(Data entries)
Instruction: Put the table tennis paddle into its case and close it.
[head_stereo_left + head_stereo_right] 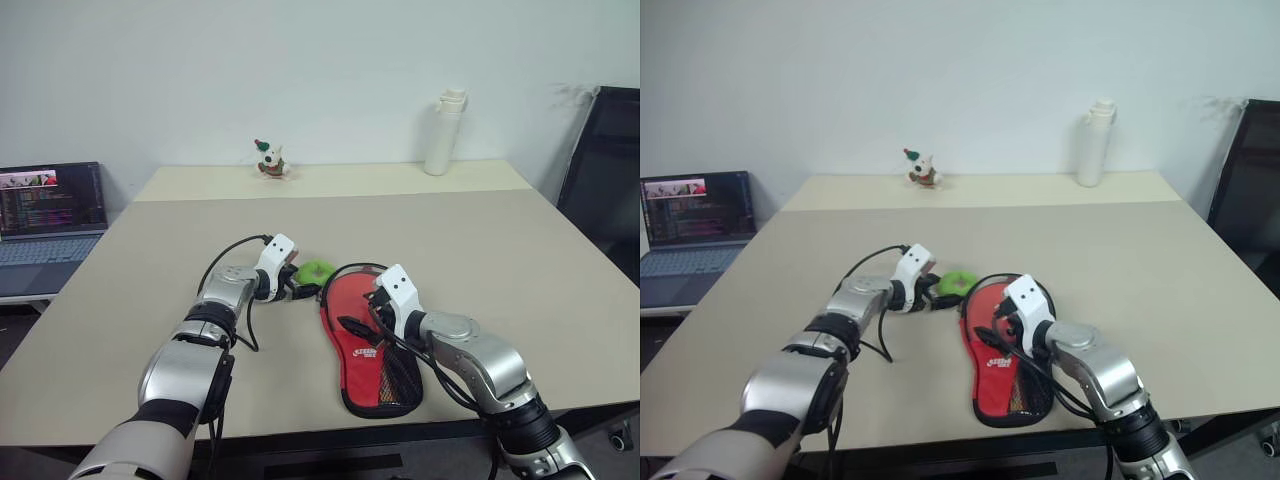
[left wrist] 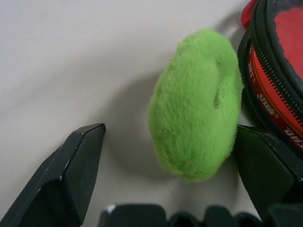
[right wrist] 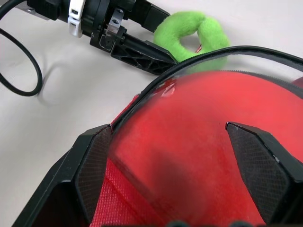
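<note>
red case (image 1: 366, 345) lying near the worktop's (image 1: 500, 250) near edge. left pincer (image 2: 165, 165) open around green plush toy (image 2: 196, 101), just left of case. right pincer (image 3: 189, 156) open above case.

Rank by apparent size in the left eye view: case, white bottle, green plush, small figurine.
1. case
2. white bottle
3. green plush and small figurine: look alike; the figurine stands farther from the camera, so unranked.

White lettering is seen on the red side of the case (image 2: 273, 101), but only fragments are shown and no word can be read; lines on the laptop screen (image 1: 52, 200) are too small to be made out.
</note>
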Robot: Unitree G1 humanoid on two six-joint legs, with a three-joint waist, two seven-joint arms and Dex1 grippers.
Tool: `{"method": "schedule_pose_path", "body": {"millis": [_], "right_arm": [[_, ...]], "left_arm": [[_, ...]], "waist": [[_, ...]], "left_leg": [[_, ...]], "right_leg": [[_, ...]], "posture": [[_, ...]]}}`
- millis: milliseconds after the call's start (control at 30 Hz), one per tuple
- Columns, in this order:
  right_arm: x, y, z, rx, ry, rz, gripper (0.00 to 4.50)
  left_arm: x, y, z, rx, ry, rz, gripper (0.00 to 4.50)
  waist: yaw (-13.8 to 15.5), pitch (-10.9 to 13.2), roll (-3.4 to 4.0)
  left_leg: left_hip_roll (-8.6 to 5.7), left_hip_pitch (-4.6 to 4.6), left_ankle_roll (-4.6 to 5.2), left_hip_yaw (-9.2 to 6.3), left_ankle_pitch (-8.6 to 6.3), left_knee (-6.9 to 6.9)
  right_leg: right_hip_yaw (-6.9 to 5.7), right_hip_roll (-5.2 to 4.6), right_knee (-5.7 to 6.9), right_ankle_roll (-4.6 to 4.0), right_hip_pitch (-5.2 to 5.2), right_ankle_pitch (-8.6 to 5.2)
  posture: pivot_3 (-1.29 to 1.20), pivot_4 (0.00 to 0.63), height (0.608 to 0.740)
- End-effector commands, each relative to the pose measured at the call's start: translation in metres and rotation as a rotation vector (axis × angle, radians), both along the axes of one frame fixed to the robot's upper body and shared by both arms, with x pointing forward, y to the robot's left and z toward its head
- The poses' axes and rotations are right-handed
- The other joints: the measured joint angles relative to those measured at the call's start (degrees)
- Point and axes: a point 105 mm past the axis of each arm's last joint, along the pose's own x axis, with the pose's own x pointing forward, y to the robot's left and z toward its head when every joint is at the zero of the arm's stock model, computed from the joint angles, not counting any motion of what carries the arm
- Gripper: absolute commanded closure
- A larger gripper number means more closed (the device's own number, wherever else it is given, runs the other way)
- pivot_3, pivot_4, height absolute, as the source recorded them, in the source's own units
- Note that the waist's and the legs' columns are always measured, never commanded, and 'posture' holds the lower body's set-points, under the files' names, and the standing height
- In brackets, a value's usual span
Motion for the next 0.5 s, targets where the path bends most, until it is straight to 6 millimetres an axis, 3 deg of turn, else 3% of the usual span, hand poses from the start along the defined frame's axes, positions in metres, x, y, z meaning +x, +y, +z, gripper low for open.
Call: {"method": "schedule_pose_path", "body": {"millis": [33,333,500], "right_arm": [[0.008,0.001,0.017,0.005,-0.096,-0.019,0.27],[0.027,-0.001,0.013,-0.041,-0.126,-0.066,0.27],[0.028,-0.001,0.010,-0.049,-0.126,-0.068,0.27]], "left_arm": [[-0.006,0.001,-0.015,-0.003,0.045,-0.002,0.04],[-0.010,-0.001,-0.016,-0.097,0.074,-0.012,0.04],[-0.012,-0.001,-0.013,-0.144,0.082,-0.019,1.70]], "waist": [[0.0,0.0,-0.01],[0.0,0.0,-0.02],[0.0,0.0,-0.03]], "left_leg": [[0.00,0.00,0.00,0.00,0.00,0.00],[0.00,0.01,0.00,0.02,0.00,0.00],[0.00,0.01,0.00,0.02,0.00,0.00]], "right_leg": [[0.00,0.00,0.00,0.00,0.00,0.00],[0.02,0.00,-0.01,-0.10,0.00,0.06],[0.01,0.00,-0.01,-0.26,0.00,0.15]], "posture": [[0.00,0.150,0.740],[0.00,0.150,0.740],[0.00,0.150,0.740]]}}
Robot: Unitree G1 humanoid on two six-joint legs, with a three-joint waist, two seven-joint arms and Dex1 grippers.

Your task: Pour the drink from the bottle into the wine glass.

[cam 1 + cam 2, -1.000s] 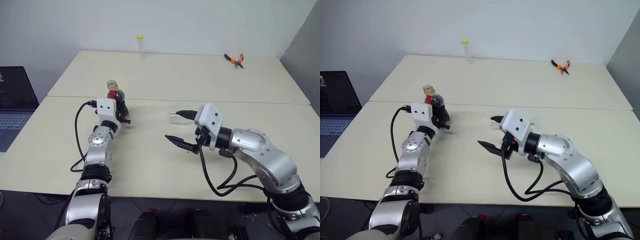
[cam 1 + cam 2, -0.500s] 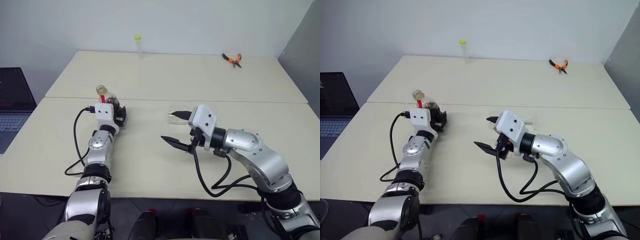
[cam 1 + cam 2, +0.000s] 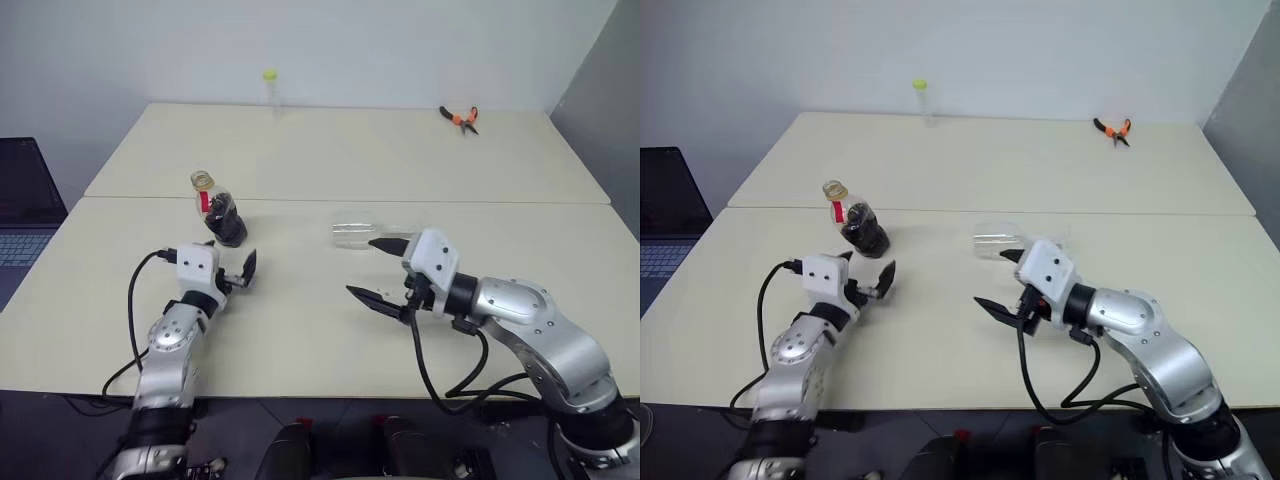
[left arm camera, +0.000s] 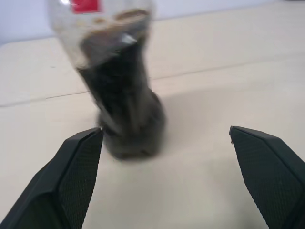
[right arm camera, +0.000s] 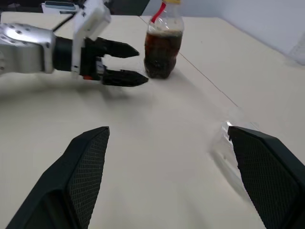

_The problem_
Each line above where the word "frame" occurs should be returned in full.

_Finished exercise_
- End-effector commands, each relative to the pose measured at the call's start: translation in metres and rotation as a rotation vector (axis × angle, radians), both along the axes of one frame fixed to the robot's upper body and shared by both arms, with x pointing forward, y to the robot's left and z toward its head
Motion for the next 0.5 s, targets where the path bends most, until it is straight to 6 millimetres an axis, 3 deg of turn, else 3% of the usual span, hand poses from the start along the defined frame's axes, positions in metres, x, y, z meaning +x, +y, +z, gripper low for open.

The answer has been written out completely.